# ASSIGNMENT
To answer, print the line containing "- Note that" and each line after it in the listing below, exactly as they stand.

*** Block opens ***

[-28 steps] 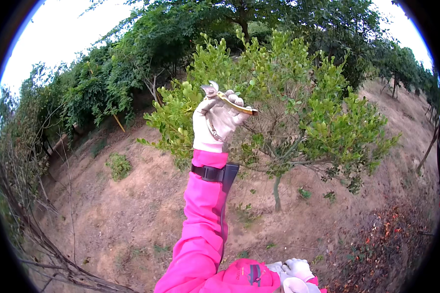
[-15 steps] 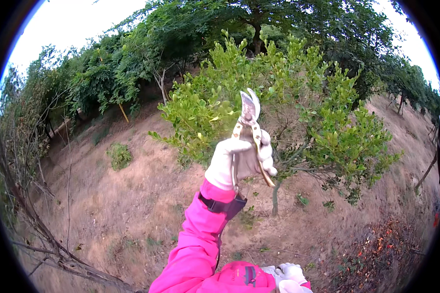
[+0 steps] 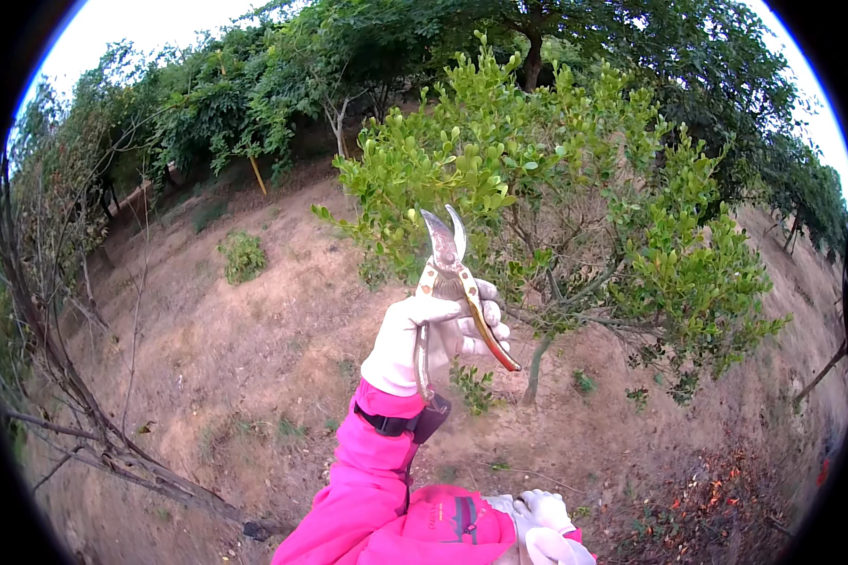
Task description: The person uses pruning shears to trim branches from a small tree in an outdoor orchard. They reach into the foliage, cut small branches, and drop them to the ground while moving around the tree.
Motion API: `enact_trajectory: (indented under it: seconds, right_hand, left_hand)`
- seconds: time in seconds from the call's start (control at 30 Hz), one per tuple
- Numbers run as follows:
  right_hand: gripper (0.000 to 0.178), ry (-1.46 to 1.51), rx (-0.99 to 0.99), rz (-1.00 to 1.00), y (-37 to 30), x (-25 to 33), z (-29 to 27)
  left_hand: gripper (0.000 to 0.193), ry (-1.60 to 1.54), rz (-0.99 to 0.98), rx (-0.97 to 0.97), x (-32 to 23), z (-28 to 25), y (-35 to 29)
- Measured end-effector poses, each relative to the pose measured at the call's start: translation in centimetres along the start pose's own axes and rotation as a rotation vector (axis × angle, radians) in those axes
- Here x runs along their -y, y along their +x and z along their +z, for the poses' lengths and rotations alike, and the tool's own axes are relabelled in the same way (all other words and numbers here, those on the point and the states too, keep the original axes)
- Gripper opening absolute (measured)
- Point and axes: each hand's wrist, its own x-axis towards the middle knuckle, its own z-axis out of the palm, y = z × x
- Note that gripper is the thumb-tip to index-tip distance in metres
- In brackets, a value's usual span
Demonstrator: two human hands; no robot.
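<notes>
Raised in the middle of the head view, my left hand in a white glove is closed on pruning shears. Their curved blades point up and stand apart, and the reddish-tipped handle crosses in front of my fingers. Around that wrist, over a pink sleeve, runs a black strap with a dark piece on it. My right hand, also white-gloved, lies low at the bottom edge with bent fingers; what it holds, if anything, is hidden. Just beyond the shears grows a bushy green tree with a thin trunk.
Bare, leaning branches spread along the left side. A small green shrub grows on the dry brown slope. Reddish leaves and brush lie at lower right. Taller dark-leaved trees line the back, near a yellow post.
My left hand with the shears has come down and to the left in the picture. The shears' handles and blades are spread wider. The whole view has shifted slightly.
</notes>
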Motion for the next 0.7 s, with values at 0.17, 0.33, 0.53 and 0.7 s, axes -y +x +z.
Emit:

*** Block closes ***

# OUTPUT FOR THIS TASK
- Note that gripper is the thumb-tip to index-tip distance in metres
- In brackets, a value's usual span
Demonstrator: two human hands; no robot.
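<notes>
Raised in the middle of the head view, my left hand in a white glove is closed on pruning shears. Their curved blades point up and stand apart, and the reddish-tipped handle crosses in front of my fingers. Around that wrist, over a pink sleeve, runs a black strap with a dark piece on it. My right hand, also white-gloved, lies low at the bottom edge with bent fingers; what it holds, if anything, is hidden. Just beyond the shears grows a bushy green tree with a thin trunk.
Bare, leaning branches spread along the left side. A small green shrub grows on the dry brown slope. Reddish leaves and brush lie at lower right. Taller dark-leaved trees line the back, near a yellow post.
My left hand with the shears has come down and to the left in the picture. The shears' handles and blades are spread wider. The whole view has shifted slightly.
</notes>
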Motion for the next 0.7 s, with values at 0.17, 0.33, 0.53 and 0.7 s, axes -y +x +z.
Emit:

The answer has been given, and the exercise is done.